新日本製鐵は、君津製鉄所で鉄ダスト系副産物のリサイクルで年間31万トンと世界最大の能力を持つ回転炉床式還元炉(RHF)が本格稼動したと発表した。
RHFにより、鉄ダスト系副産物に含まれる鉄分、炭素分、亜鉛分のほぼ全量を有効活用することが可能。
同社はこれまで、君津製鉄所で2基、広畑製鉄所で2基のRHFを稼動させており、今回の君津第3RHFの本格稼動で、「ゼロエミッション」「省資源」「省エネルギー」の体制を強化する。

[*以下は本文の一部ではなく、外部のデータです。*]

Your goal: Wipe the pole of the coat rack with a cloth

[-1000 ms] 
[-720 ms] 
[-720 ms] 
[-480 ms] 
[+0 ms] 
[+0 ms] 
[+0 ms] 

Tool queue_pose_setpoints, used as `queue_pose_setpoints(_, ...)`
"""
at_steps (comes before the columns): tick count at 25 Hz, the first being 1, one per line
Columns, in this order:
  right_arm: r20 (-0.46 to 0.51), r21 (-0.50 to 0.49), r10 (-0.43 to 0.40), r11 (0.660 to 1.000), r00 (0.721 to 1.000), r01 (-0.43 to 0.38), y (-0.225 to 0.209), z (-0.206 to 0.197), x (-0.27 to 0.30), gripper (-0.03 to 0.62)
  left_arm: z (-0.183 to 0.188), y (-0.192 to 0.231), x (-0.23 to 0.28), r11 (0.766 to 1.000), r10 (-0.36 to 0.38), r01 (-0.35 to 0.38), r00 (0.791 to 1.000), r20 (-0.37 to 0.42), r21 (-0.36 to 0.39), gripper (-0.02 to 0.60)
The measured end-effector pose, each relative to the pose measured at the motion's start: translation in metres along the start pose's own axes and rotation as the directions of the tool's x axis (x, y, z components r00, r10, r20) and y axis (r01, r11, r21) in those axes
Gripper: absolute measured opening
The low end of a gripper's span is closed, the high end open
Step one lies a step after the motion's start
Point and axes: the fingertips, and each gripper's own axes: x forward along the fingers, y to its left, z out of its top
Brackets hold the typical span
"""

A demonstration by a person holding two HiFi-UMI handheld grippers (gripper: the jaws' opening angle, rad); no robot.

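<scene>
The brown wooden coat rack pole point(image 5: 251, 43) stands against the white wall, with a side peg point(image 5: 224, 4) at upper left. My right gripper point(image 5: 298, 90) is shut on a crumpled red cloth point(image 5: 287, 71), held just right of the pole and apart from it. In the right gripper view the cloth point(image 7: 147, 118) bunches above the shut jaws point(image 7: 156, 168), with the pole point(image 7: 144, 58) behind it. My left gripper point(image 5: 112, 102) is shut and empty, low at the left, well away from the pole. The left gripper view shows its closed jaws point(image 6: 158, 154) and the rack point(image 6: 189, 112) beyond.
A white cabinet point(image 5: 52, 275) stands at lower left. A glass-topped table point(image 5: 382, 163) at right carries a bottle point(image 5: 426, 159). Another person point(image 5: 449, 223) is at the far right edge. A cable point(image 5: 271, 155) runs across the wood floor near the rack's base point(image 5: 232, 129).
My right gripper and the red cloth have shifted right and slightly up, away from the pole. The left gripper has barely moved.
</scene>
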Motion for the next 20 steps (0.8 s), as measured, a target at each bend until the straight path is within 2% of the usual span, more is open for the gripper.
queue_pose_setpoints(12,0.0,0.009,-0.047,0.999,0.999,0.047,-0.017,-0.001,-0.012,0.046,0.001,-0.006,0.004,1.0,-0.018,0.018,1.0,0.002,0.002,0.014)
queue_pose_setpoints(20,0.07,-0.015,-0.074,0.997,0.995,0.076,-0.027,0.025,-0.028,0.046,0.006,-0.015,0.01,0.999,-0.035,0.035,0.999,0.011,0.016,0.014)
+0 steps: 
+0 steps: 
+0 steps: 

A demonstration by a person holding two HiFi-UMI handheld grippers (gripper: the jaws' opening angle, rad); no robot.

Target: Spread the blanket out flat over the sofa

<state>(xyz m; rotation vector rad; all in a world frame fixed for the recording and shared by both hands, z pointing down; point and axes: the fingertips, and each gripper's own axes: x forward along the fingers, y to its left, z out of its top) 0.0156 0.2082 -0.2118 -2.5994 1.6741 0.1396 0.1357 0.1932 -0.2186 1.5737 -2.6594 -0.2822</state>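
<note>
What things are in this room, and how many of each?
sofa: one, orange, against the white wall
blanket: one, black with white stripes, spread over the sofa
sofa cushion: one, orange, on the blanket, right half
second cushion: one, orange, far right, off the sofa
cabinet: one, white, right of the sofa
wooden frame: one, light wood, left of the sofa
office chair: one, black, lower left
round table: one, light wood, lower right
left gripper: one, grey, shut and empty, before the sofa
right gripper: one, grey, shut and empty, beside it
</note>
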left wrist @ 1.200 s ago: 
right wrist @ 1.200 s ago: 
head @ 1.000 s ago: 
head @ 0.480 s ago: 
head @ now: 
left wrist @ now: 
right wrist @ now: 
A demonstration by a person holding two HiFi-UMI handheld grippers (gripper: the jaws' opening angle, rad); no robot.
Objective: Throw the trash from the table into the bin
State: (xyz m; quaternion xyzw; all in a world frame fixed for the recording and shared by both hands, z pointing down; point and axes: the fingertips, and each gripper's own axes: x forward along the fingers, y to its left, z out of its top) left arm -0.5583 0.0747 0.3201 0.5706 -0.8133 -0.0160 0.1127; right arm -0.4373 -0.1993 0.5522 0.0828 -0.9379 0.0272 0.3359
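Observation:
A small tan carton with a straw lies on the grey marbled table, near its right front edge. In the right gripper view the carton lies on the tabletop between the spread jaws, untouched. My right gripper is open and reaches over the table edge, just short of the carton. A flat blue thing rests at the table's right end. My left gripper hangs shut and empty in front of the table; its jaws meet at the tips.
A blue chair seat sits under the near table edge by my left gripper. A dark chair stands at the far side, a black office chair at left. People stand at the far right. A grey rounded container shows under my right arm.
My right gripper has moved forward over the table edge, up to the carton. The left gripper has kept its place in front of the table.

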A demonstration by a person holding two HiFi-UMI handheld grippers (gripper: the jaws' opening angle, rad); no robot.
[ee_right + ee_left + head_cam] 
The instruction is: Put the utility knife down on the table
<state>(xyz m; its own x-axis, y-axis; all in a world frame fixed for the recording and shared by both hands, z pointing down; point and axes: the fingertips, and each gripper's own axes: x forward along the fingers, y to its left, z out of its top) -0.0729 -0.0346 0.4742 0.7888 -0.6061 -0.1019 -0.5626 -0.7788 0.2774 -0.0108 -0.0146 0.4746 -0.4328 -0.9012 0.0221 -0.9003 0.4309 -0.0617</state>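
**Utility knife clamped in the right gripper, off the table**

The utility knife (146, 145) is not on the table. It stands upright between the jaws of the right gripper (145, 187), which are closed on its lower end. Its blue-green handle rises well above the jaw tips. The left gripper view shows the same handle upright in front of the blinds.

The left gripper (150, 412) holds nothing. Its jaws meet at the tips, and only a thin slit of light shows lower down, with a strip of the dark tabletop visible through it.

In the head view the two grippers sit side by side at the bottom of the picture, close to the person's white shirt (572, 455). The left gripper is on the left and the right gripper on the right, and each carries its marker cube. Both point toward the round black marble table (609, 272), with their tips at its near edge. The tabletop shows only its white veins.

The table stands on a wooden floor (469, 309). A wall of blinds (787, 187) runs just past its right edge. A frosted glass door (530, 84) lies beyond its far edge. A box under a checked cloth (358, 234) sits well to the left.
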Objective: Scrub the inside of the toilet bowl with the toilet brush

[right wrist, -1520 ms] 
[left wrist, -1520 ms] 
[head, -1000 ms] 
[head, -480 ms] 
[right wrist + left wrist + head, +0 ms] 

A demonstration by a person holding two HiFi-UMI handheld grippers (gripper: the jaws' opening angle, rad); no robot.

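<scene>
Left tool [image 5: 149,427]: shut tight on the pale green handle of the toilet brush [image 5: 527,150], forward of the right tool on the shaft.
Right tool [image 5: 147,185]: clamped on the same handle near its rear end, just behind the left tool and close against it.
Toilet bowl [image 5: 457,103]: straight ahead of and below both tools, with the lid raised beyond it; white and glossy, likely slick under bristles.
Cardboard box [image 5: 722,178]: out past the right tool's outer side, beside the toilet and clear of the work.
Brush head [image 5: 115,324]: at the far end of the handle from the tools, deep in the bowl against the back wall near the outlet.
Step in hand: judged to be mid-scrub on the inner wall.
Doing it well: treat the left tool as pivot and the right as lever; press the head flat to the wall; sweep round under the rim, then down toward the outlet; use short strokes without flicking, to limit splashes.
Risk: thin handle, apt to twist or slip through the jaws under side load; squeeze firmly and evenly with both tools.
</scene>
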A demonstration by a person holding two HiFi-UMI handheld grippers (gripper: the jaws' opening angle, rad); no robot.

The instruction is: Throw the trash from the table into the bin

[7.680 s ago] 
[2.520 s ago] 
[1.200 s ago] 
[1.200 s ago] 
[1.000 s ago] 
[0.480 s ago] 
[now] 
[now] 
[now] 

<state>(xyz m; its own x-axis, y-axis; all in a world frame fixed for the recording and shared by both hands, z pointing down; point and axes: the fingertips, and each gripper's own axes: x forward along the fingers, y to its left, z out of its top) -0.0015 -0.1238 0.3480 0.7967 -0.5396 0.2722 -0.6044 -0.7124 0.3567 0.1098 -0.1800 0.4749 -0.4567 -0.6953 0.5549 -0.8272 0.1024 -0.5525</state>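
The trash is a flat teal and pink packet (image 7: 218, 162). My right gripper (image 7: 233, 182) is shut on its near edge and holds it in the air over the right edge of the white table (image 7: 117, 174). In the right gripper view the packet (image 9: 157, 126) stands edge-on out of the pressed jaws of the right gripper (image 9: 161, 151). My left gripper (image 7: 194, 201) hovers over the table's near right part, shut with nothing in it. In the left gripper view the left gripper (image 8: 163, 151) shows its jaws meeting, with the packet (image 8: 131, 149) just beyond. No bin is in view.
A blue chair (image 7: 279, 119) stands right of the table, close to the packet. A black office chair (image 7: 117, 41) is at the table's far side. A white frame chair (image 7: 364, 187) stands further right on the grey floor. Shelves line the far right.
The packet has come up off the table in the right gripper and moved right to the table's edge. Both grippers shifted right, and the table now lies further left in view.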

さらに、現在建設中の広畑第3RHFが完成・稼動すると、製鉄所で発生する鉄ダスト系副産物を全量再資源化する体制が整う。
資源・環境問題への対応が重要性を増している中、鉄ダスト系副産物の有効活用による省資源効果は鉄鉱石換算で年間224万t、省エネルギー効果はCO2換算で年間約80万tになる。
RHFは、製鉄工程で発生する酸化鉄や亜鉛を含む鉄ダスト系副産物をドーナツ型の回転炉床式で高温還元し、還元鉄を製造し、同時に亜鉛などの金属類を分離回収する設備。これまで、亜鉛などを含む鉄ダスト系副産物を製鉄プロセスで直接利用することは困難だったが、RHFでは亜鉛などの非鉄金属類の分離を行うことにより100%有効活用することが可能になる。
RHFで還元処理した還元鉄を製鉄プロセスに、回収亜鉛を非鉄プロセスに戻して活用することで、ゼロエミッションが実現するとともに、鉄鉱石や亜鉛鉱石、還元用の炭素(石炭、コークス)などのバージン資源、エネルギーの削減が可能となる。